_Data_.
- - - -

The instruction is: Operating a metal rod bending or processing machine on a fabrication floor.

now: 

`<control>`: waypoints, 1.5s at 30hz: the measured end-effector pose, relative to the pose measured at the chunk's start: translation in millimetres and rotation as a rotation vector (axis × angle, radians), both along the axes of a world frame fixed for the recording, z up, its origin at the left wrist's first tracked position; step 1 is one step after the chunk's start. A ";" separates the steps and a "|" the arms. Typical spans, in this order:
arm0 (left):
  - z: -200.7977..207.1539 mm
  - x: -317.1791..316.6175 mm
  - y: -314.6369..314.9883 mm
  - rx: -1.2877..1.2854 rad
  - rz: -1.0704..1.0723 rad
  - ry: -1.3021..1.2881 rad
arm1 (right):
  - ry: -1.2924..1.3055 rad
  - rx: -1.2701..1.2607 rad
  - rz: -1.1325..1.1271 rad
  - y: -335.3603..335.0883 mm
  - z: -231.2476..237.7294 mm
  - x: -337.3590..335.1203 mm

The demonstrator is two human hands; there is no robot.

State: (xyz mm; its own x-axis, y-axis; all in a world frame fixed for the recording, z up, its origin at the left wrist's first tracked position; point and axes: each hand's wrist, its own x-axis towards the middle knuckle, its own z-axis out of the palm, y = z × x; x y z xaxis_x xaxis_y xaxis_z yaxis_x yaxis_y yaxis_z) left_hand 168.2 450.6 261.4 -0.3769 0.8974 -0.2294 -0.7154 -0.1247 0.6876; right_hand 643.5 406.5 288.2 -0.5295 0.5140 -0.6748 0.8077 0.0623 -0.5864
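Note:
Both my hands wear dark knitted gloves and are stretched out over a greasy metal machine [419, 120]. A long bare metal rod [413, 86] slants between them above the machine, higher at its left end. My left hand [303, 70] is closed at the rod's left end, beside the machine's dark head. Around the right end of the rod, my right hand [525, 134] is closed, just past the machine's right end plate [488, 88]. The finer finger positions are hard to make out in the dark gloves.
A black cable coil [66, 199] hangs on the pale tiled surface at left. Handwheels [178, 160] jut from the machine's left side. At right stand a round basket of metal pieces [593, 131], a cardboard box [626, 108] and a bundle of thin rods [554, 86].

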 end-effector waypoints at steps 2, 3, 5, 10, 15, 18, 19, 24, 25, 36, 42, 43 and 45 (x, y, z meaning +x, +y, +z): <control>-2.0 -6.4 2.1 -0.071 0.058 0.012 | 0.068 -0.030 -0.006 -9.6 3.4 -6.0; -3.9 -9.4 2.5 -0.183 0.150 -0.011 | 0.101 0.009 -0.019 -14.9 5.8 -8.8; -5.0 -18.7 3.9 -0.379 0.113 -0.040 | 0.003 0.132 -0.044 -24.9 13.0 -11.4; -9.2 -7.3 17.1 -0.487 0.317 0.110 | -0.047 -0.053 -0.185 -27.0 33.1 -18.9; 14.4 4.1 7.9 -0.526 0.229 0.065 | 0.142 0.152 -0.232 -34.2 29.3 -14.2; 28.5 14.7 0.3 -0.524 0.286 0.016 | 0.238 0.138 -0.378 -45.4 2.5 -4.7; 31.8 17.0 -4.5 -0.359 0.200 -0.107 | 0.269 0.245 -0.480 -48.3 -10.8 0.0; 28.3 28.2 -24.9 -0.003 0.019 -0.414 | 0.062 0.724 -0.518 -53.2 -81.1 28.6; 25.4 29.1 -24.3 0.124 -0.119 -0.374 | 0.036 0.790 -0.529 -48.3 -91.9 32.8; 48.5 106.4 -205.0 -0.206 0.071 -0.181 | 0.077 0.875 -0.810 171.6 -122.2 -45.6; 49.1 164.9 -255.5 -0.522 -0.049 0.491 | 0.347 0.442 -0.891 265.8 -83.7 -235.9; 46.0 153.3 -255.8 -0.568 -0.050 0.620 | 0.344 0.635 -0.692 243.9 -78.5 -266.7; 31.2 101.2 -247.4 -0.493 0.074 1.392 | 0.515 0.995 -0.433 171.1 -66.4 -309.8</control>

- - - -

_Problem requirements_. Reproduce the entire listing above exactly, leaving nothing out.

_Written response_.
The instruction is: Operating a metal rod bending or processing machine on a fabrication floor.

now: 

`<control>`: waypoints, 1.5s at 30hz: the measured end-effector pose, relative to the pose measured at the chunk's start: translation in millimetres and rotation as a rotation vector (axis × angle, radians), both along the axes of a world frame fixed for the recording, z up, its origin at the left wrist's first tracked position; step 1 is one step after the chunk's start. A ";" separates the steps and a "|" the arms. Typical spans, in this order:
arm0 (left):
  - z: -200.7977..207.1539 mm
  - x: -317.1791..316.6175 mm
  - y: -314.6369..314.9883 mm
  - rx: -1.2877..1.2854 rad
  - rz: -1.0704..1.0723 rad
  - ry: -1.3021..1.2881 rad
arm1 (right):
  - ry: -1.2924..1.3055 rad
  - rx: -1.2701..1.2607 rad
  - rz: -1.1325..1.1271 rad
  - y: -335.3603..335.0883 mm
  - z: -231.2476..237.7294 mm
  - x: -337.3590..335.1203 mm

The demonstrator is two human hands; there is no robot.

State: (xyz mm; its own x-axis, y-axis; all in a world frame fixed for the recording, z up, its origin at the left wrist's first tracked position; point and axes: each hand's wrist, its own x-axis towards the middle knuckle, its own z-axis out of the palm, y = z × x; x y z xaxis_x xaxis_y xaxis_z yaxis_x yaxis_y yaxis_z) left_hand 168.2 450.6 261.4 -0.3769 0.8974 -0.2294 -0.7154 -0.1247 0.6876; right_hand 643.5 406.5 288.2 -0.5295 0.5140 -0.6748 0.8077 0.0623 -0.5864
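Note:
Both my hands wear dark knitted gloves and are stretched out over a greasy metal machine [419, 120]. A long bare metal rod [413, 86] slants between them above the machine, higher at its left end. My left hand [303, 70] is closed at the rod's left end, beside the machine's dark head. Around the right end of the rod, my right hand [525, 134] is closed, just past the machine's right end plate [488, 88]. The finer finger positions are hard to make out in the dark gloves.
A black cable coil [66, 199] hangs on the pale tiled surface at left. Handwheels [178, 160] jut from the machine's left side. At right stand a round basket of metal pieces [593, 131], a cardboard box [626, 108] and a bundle of thin rods [554, 86].
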
 end-effector waypoints at steps 2, 3, 5, 10, 15, 18, 19, 24, 25, 36, 42, 43 and 45 (x, y, z meaning +x, +y, +z): <control>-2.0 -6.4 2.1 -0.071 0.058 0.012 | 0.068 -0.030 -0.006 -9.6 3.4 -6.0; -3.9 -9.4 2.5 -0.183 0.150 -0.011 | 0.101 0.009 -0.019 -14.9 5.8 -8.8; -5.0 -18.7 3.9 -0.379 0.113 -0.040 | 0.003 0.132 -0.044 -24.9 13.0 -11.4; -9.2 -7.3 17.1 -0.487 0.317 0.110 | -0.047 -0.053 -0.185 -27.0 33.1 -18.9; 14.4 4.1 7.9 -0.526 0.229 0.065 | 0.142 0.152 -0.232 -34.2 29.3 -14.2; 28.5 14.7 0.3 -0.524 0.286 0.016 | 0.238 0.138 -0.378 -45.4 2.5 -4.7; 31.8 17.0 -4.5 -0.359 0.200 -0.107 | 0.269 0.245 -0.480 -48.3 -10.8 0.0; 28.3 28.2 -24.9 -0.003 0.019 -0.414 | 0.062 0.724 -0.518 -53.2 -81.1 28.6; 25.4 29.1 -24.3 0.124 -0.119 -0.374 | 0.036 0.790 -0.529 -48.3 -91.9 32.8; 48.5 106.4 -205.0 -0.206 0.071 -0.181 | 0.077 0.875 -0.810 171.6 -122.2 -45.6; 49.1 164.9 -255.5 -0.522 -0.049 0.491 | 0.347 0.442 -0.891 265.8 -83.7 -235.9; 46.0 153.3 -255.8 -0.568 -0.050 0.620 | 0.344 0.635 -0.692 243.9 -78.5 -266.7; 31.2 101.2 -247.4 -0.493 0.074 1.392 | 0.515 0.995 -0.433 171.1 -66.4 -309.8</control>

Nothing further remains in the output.